After applying modal research, a station’s playlist also will be a little brisker, with less dense orchestration, says Craig Curtis, program director at WETA-FM in Washington, who plans to expand use of the data after the station hires a new music director.
“What you come up with is that listeners tend to like pieces with a relatively clear melody and a clear baseline, with some interesting harmonic activity in the middle–not too much and not too little,” says Curtis.
“If you really boil it all down, you get to the timbre of a Mozart symphony, with clear, singable melodies,” says Curtis. “Obviously, you’re not going to play Mozart 24 hours a day, but you need to know where you’re starting from.”
The research also has shown that singing need not be avoided entirely, as some classical programmers do, says Curtis. Audiences like wordless vocal pieces, folk-style voices and some choral ensembles; it’s the schooled operatic voice that grates on the ears of many news devotees.
Adjusting the playlist and other changes helped Pennell nearly double WMRA’s weekly cume to 12.8 back when she was managing the station in Harrisonburg, a small market with few stations. In Denver, modal music was one of many factors that helped KCFR add a point to its cume over a number of years, reaching 3.5, according to General Manager Max Wycisk. He estimates that the station spends some $50,000 a year on various kinds of research. Sales of data to other stations helps recoup some of the cost.
KPLU also aims to recoup expenses by selling the jazz findings, according to General Manager Martin Neeb. Bailey and KPLU programmer Roger Johnson will present findings to an informal consortium of about a dozen jazz stations at a meeting in Ypsilanti, Mich., at the end of October, he says. KJZZ in Phoenix helped bear the research costs, and NPR has purchased the data to use in planning national productions, according to Bailey. Neeb says an additional round of jazz testing–with more African-American listeners–is planned soon with Philadelphia’s WRTI.
Modal research may actually find more acceptance among jazz programmers than in classical music, because jazz audiences are so fragmented by taste.
In classical music, when research begins to guide selection of individual cuts of music, some programmers worry they’ll abandon the role of educating listeners about the musical heritage.
Museums are increasingly popular today, and radio stations shouldn’t be afraid of the curatorial function, says Robert Goldfarb, a longtime music programmer and consultant based in New York. That function is “one of the reasons that classical music has special status on public radio,” he says. “If you take away the museum, all you have is the gift shop with neckties and posters based on works of art.”
Modal music users contend that the research can coexist with education, variety and experimentation.

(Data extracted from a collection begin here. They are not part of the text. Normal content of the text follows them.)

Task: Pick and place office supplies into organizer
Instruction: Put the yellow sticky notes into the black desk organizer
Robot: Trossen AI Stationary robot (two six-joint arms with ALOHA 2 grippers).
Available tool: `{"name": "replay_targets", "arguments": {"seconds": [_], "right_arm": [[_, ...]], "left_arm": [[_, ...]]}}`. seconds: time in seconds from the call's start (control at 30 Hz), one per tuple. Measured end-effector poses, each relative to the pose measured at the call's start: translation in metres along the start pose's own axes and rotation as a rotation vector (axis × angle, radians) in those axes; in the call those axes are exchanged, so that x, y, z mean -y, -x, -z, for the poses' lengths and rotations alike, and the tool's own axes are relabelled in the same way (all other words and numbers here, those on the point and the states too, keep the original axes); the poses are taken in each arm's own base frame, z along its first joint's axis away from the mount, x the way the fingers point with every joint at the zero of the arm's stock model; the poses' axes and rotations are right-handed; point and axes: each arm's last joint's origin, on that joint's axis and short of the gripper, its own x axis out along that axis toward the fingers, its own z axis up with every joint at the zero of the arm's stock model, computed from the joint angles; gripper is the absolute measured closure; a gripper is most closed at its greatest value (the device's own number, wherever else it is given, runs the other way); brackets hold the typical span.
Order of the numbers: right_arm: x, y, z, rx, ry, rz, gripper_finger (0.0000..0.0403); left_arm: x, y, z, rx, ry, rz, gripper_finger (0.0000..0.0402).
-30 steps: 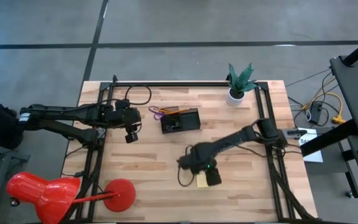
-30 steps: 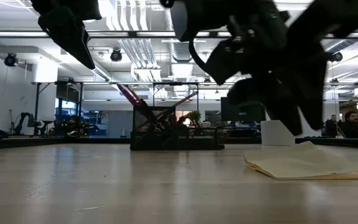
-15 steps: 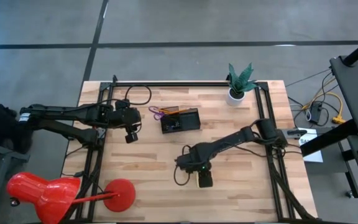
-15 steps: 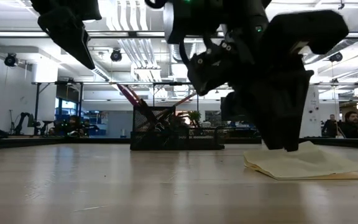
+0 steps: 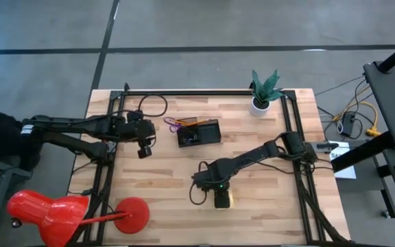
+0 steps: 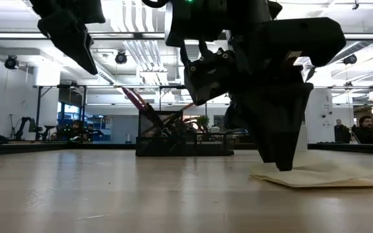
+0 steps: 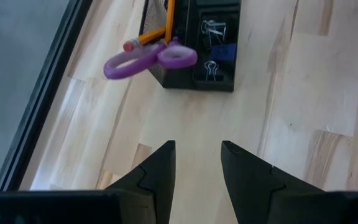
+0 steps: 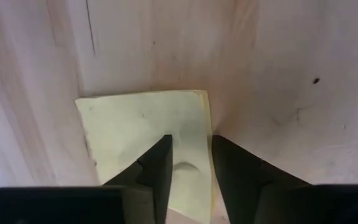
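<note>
Right gripper [image 5: 223,199]: we are seeing it pointing down at the lower middle of the high view, directly over the square pale-yellow sticky-note pad [image 8: 146,137]; in the right wrist view its two dark fingers [image 8: 154,168] are standing a narrow gap apart, their tips pressing on the pad's top sheet, with nothing lifted.
Sticky-note pad: we are seeing it lying flat on the light wooden table [image 5: 149,185], at the lower right of the low view [image 6: 316,176], under the gripper.
Left gripper [image 5: 143,147]: we are seeing it hovering at the left middle of the high view, fingers parted and holding nothing, well apart from the pad.
Organizer: we are seeing the small black rectangular mesh organizer [image 5: 199,132] sitting in the upper middle of the high view, with purple-handled scissors [image 7: 149,58] and an orange pencil [image 7: 160,25] sticking out of one end and small binder clips [image 7: 211,28] in another compartment.
Plant: we are seeing a white pot with a green plant [image 5: 262,92] standing at the upper right of the table.
</note>
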Motion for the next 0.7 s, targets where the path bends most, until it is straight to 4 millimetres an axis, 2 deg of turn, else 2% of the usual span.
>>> {"name": "replay_targets", "arguments": {"seconds": [0.27, 0.43, 0.6, 0.7], "right_arm": [[0.002, -0.005, 0.0, -0.012, 0.015, 0.017, 0.0387], [0.003, -0.002, 0.0, 0.001, 0.014, 0.032, 0.0394], [0.01, 0.018, -0.001, 0.083, 0.002, 0.072, 0.0395], [0.02, 0.043, -0.002, 0.17, -0.026, 0.132, 0.0395]], "left_arm": [[0.002, -0.007, 0.007, -0.033, -0.011, -0.003, 0.0288], [0.002, -0.007, 0.006, -0.028, -0.01, -0.003, 0.0288], [0.002, -0.007, 0.007, -0.03, -0.01, -0.003, 0.0288], [0.002, -0.007, 0.007, -0.03, -0.011, -0.003, 0.0288]]}}
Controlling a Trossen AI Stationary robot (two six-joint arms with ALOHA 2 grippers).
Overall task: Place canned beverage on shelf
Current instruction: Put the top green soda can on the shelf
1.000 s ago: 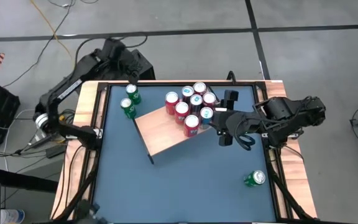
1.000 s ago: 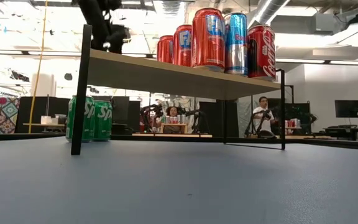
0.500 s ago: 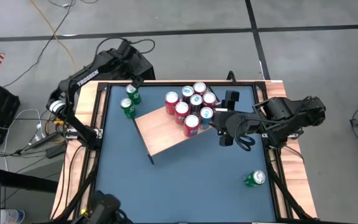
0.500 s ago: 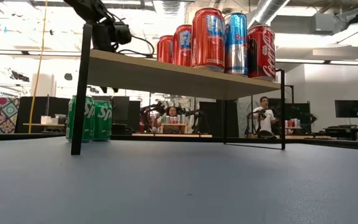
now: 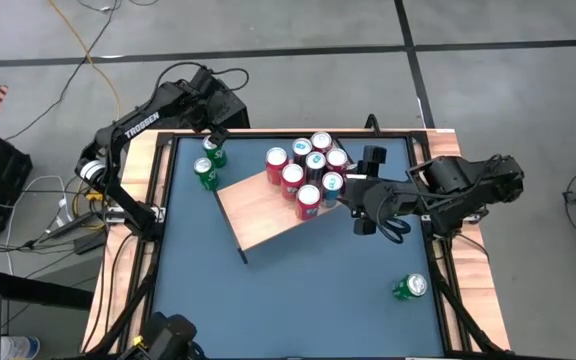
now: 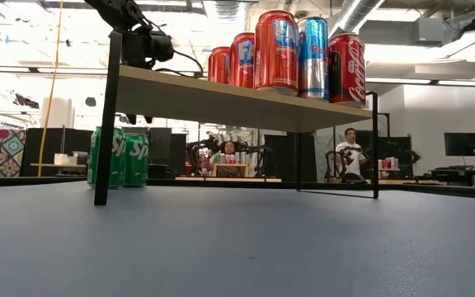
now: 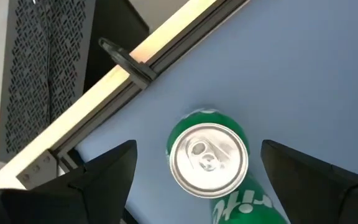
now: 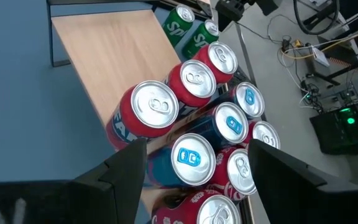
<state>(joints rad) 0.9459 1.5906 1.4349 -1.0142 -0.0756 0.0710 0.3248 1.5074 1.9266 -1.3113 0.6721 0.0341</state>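
Now reaching for a green can.
Left gripper (image 7: pixel 194 171) hangs wide open, empty, above the green can (image 7: pixel 208 155); next it must descend and close, then carry to the shelf (image 5: pixel 263 215).

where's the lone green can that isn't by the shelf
In the high view the lone green can lies near the table's front right corner, on the right arm's side, well apart from the shelf and the two green cans behind it.
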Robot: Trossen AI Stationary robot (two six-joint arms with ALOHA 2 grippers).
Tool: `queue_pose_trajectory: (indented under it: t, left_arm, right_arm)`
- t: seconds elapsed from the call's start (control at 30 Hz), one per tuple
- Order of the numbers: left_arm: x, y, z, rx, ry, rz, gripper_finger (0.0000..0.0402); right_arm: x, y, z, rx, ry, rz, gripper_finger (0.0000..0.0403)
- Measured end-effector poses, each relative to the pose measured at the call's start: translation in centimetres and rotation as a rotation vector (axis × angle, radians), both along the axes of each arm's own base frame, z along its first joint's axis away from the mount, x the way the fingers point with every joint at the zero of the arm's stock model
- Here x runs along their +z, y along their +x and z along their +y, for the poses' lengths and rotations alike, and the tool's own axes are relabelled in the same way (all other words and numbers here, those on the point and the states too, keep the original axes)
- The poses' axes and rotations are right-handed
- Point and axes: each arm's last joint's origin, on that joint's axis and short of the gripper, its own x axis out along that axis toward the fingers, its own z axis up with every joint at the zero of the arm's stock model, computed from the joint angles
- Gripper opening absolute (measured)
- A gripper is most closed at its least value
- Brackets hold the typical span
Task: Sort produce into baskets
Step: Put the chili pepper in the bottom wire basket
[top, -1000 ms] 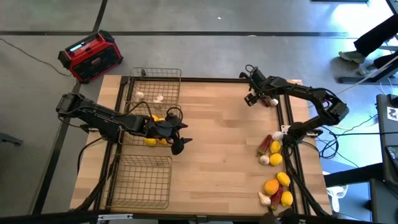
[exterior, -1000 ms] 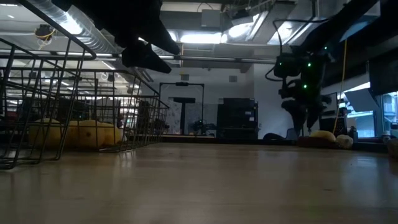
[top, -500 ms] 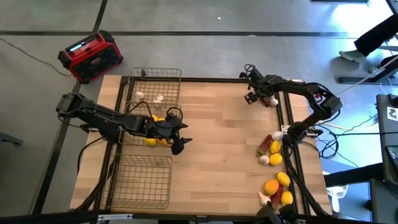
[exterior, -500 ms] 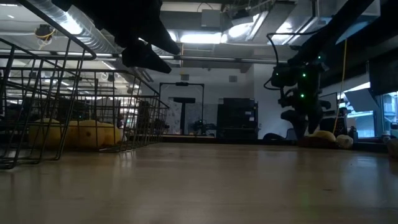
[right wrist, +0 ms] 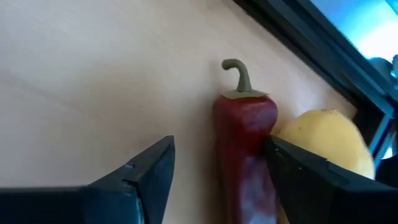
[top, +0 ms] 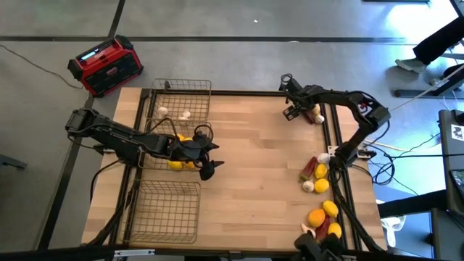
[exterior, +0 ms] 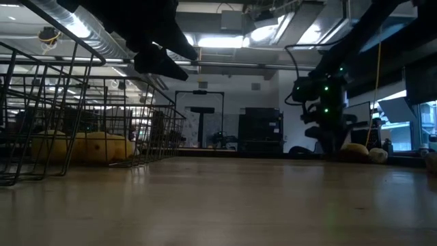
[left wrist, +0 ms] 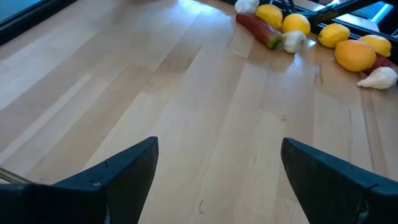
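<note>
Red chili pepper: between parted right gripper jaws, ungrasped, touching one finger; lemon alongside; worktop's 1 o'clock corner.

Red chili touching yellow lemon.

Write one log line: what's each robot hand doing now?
right gripper: closing around chili, beside lemon | left gripper: open, empty, waiting by basket

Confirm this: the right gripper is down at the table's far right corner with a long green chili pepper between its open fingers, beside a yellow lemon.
One thing is wrong: the long chili pepper between the right gripper's open fingers is red, not green; only its curled stem is green. The right wrist view shows it, with the yellow lemon beside it.
</note>
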Motion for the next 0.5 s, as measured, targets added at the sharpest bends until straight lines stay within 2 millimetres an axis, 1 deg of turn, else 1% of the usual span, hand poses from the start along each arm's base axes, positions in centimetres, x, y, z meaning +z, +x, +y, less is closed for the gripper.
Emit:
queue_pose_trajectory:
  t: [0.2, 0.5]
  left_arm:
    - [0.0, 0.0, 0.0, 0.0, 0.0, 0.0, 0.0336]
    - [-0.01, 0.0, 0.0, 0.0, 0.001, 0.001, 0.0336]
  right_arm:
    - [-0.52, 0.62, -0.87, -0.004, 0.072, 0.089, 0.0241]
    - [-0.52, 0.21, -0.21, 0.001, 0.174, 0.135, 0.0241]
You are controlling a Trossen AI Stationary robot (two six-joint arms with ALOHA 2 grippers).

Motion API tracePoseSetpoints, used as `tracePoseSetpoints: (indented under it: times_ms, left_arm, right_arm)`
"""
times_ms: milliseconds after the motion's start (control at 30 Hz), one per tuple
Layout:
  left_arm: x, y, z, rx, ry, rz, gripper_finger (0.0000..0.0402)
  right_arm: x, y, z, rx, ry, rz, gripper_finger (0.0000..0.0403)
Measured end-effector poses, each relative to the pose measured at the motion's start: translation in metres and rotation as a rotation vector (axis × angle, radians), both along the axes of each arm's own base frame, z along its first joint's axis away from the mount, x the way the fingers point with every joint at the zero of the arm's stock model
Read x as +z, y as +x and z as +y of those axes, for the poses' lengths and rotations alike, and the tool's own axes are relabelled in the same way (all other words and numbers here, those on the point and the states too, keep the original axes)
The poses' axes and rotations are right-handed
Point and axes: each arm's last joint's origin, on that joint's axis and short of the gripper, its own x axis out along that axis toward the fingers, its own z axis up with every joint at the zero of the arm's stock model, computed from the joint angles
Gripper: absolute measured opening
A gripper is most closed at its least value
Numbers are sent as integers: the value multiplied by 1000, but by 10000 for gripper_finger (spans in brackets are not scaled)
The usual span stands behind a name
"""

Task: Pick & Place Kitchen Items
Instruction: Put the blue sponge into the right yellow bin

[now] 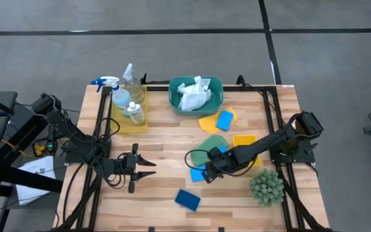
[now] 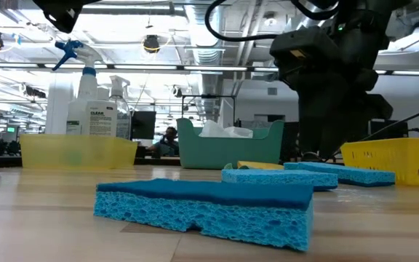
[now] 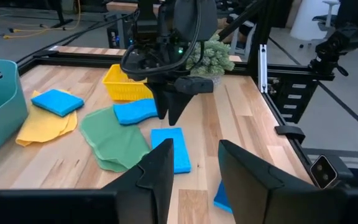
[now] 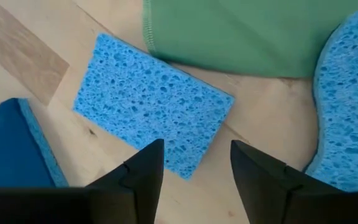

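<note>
nearest lay the light-blue sponge (image 4: 153, 104), flat on the tabletop (image 1: 166, 151) beside the green cloth (image 4: 241, 31); my right hand (image 4: 194, 165) hung released above it, positioned to grasp. left hand (image 1: 148, 169) waited released.

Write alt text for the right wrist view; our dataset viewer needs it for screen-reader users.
The right gripper hangs open just above a light-blue rectangular sponge lying flat on the wooden table. A green cloth lies beyond it, a curved light-blue sponge to one side and a dark-blue sponge to the other.
</note>
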Motion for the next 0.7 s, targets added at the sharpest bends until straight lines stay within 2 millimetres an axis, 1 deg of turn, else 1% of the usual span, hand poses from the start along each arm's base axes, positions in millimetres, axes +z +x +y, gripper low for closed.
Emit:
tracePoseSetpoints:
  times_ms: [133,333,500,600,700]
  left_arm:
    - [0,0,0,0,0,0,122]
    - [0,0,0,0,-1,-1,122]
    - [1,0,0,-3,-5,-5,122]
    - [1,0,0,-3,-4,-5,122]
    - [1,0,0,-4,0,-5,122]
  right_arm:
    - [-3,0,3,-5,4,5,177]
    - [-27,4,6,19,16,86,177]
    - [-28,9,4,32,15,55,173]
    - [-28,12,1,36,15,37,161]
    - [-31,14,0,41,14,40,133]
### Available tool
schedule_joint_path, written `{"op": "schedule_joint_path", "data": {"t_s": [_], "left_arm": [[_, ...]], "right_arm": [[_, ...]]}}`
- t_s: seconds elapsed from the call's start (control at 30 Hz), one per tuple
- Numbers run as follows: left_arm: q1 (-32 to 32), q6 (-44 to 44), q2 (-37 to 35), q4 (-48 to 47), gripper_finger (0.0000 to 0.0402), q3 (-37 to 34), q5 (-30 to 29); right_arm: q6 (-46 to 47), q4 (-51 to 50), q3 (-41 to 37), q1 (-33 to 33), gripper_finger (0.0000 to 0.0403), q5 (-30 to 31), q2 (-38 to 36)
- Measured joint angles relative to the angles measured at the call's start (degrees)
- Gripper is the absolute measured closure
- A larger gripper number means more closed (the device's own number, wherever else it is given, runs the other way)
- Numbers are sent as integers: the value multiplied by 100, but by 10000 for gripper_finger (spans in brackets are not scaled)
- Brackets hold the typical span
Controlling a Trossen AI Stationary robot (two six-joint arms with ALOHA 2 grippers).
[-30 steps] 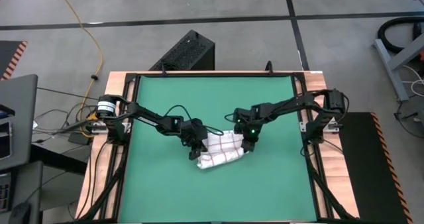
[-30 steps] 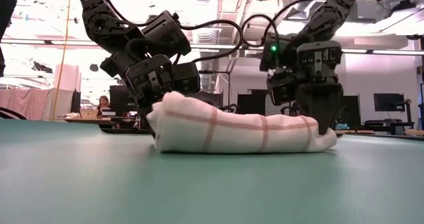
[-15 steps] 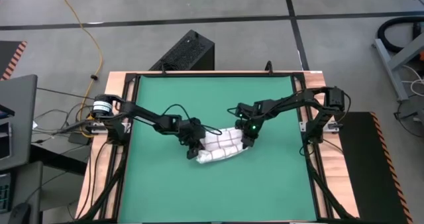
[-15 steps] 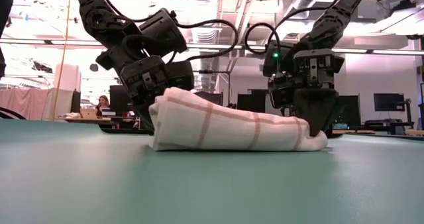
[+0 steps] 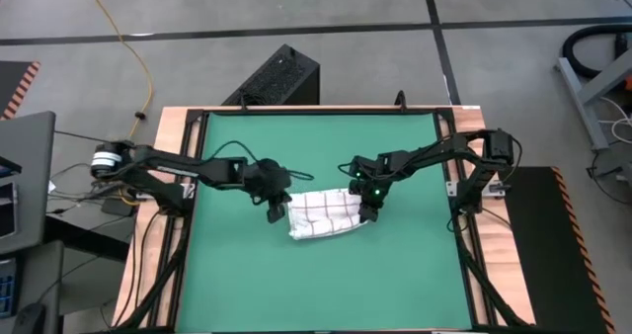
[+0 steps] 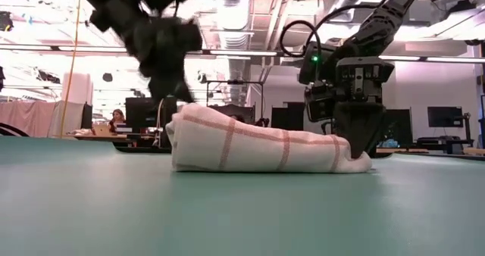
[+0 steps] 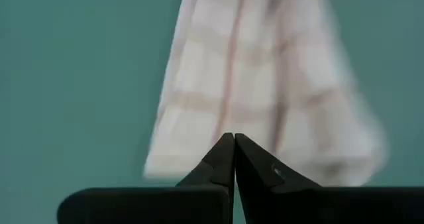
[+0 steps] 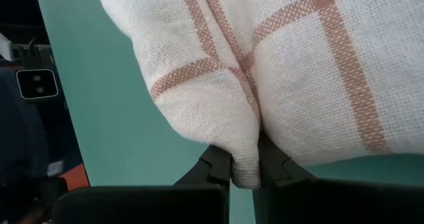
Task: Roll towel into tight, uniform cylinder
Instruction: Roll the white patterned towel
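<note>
The towel [image 5: 324, 215], white with red-brown grid lines, lies loosely rolled on the green mat [image 5: 247, 275]. It also shows in the low view [image 6: 258, 144]. My left gripper [image 5: 276, 211] is shut and empty, raised above and just beyond the towel's left end [image 7: 265, 85]. In the low view it shows blurred [image 6: 168, 89]. My right gripper [image 5: 367, 213] is shut on the towel's right end, low on the mat [image 6: 356, 144]. My right gripper pinches a bunched fold at the towel's right end [image 8: 244, 164] between its two fingers, several layers thick. The fingers come from above, pointing down. The towel lies along the mat, slack, its right end flattened under the fingers [image 6: 362, 163].
The mat has free room on all sides of the towel. A wooden table frame [image 5: 163, 275] borders it. A black box [image 5: 281, 77] stands on the floor beyond the far edge. A person [image 6: 117, 120] sits far off in the room behind.
My left gripper has come off the towel's left end, risen and drawn back toward the table's left edge. The towel has shifted a little toward the far edge and its left end has slumped wider. My right gripper has kept its hold on the right end.
</note>
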Motion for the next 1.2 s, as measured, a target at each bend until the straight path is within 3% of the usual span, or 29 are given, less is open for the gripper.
{"op": "schedule_joint_path", "data": {"t_s": [0.1,0.3,0.47,0.83,1.2], "left_arm": [[-243,-193,-180,583,402,32,26],[-1162,481,250,349,402,483,-250],[-1778,1147,604,9,402,1018,-1085],[-1961,2554,1666,-1609,402,2284,-843],[-2074,2253,1810,-1869,402,2448,-1048]], "right_arm": [[0,20,-3,5,366,37,2],[0,34,-4,7,366,39,6],[0,64,-6,6,366,36,9],[-4,185,-13,14,366,42,11],[-86,295,-8,27,366,84,13]]}}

“There’s a lot of fear out there about this project, but research doesn’t make you do anything,” replies Curtis. Many programmers simply are unfamiliar with the nature of the research, he adds.
They generally haven’t seen the findings unless they’ve paid KCFR $5,000 to $12,000 for part or all of the data.
The three-station Modal Music Project managed by Hammer aims to build a better music service on the foundation of modal research. “We’re trying to elevate the quality of classical music programming and presentation,” says Wycisk.
It’s partly an economic experiment, taking resources and talent from three stations and–like the producers at A Prairie Home Companion or Morning Edition–putting more behind-the-scenes work into writing, producing and editing each minute of airtime, according to Hammer and Wycisk.
The satellite hookup isn’t a new cost; KCFR was already leasing the channel from NPR to relay its programs to the other three transmitters of its growing Colorado Public Radio network.
Within a few months, the project will expand the three stations’ shared programming beyond the overnight shift into another daypart, Pennell says.